Burkina Faso : Une vingtaine de personnes formées sur la production des dessins animés

Une vingtaine de personnes ont bénéficié de sessions de formation dans le cadre du projet « La fabrique des images imaginées » (LAFIA). Elles ont reçu leurs attestations ce samedi 2 décembre 2023 dans la commune rurale de Saponé. Selon Wilfred Jean de Dieu Paré, le coordonnateur du projet, l’objectif visé est de promouvoir les films d’animation.

Dynamiser les contenus animés au Burkina Faso, tel est le but du programme « La fabrique des images imagines » (LAFIA). Selon le coordonnateur du programme, Wilfred Jean de Dieu Paré, ledit programme va aider également à créer des emplois, et contribuer au développement socio-économique du Burkina Faso.

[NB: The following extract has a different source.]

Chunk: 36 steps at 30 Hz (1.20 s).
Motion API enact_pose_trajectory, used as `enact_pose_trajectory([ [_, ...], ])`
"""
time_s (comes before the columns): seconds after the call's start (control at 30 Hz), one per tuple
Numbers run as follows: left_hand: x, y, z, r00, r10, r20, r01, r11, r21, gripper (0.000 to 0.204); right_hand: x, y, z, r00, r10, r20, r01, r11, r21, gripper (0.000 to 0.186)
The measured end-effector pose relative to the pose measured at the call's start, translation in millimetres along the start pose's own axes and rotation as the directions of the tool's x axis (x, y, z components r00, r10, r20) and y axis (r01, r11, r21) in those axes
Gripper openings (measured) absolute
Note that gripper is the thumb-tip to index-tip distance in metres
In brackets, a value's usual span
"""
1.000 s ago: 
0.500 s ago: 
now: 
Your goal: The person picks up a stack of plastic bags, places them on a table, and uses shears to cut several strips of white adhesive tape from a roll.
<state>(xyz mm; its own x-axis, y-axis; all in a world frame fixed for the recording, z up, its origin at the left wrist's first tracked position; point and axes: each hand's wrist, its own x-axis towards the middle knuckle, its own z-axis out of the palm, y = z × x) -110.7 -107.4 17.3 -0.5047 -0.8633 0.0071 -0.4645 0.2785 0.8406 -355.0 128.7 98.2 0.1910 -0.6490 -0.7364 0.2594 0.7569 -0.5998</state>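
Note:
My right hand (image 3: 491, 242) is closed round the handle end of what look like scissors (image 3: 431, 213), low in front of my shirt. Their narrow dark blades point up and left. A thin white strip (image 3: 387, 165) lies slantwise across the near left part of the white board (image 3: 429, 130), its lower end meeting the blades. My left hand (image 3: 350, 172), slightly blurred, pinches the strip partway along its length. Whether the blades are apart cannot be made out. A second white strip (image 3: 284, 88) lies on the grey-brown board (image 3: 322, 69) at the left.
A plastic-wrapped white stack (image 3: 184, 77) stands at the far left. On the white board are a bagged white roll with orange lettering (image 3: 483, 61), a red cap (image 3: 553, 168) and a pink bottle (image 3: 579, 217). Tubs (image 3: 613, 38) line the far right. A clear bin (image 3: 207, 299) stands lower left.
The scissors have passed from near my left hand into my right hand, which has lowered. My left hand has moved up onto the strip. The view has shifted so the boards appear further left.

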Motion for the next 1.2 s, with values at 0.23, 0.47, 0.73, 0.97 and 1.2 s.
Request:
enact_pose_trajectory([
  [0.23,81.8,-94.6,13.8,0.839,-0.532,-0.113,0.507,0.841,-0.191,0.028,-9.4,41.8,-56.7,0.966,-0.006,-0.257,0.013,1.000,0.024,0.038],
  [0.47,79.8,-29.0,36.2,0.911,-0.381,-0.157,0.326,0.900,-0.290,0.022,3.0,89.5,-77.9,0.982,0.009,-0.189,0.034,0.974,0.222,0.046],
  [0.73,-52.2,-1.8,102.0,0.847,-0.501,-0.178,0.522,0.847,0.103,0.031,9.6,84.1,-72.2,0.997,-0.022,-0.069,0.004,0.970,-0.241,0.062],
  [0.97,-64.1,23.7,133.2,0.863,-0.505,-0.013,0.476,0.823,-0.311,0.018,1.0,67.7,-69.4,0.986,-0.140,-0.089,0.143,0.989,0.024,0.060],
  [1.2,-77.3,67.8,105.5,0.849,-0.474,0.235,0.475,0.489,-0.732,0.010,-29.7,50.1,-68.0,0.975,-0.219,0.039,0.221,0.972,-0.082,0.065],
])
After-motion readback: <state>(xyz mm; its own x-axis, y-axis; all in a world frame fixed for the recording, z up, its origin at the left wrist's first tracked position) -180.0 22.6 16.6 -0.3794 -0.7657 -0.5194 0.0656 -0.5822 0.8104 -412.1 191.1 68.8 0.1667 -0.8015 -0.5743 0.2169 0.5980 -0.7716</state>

Il a aussi ajouté que LAFIA est « immense » et doit avoir une durée comme celle d’une entreprise.

Au-delà de ces aspects, Wilfred Jean de Dieu Paré a expliqué qu’avec l’accompagnement du Fonds de Développement Culturel et Touristique (FDCT) qui a investi 42 millions de Francs CFA, deux projets de dessin animés de 7mnX26 ont été portés. « Chaque projet a une particularité. Nous voulons des outils qui vont nous permettre d’aller à la rencontre d’autres producteurs », a-t-il dit.

Wilfred Jean de Dieu Paré, le coordonnateur du projet

Et pour y arriver, l’équipe du projet a opté comme premier acte, le renforcement des capacités des acteurs. C’est ainsi que des scénaristes, des graphistes, des programmeurs et des marketeurs ont été choisis pour suivre les différentes sessions. Le coordonnateur du projet a par ailleurs souligné que ce sont plus de 18 sessions qui ont été tenues de février 2023 à décembre 2023.

Du côté des participants, ce sont des sentiments de satisfaction qui sont traduits à l’équipe du projet. Ester Bancé est une scénariste et bénéficiaire. Selon ses propos, le projet a été bénéfique pour eux. « Ça m’a permet de travailler avec d’autres scénaristes, de découvrir des nouvelles manières d’écrire. C’est une formation qui a vraiment été bénéfique pour nous », a-t-elle dit.

Même son de cloche pour Djatta Ouattara. Selon elle, « c’est son amour pour les dessins animés » qui l’a poussé à suivre la formation. « Ce n’est jamais mal de se former. Je suis très satisfaite. J’ai beaucoup appris », a-t-elle dit.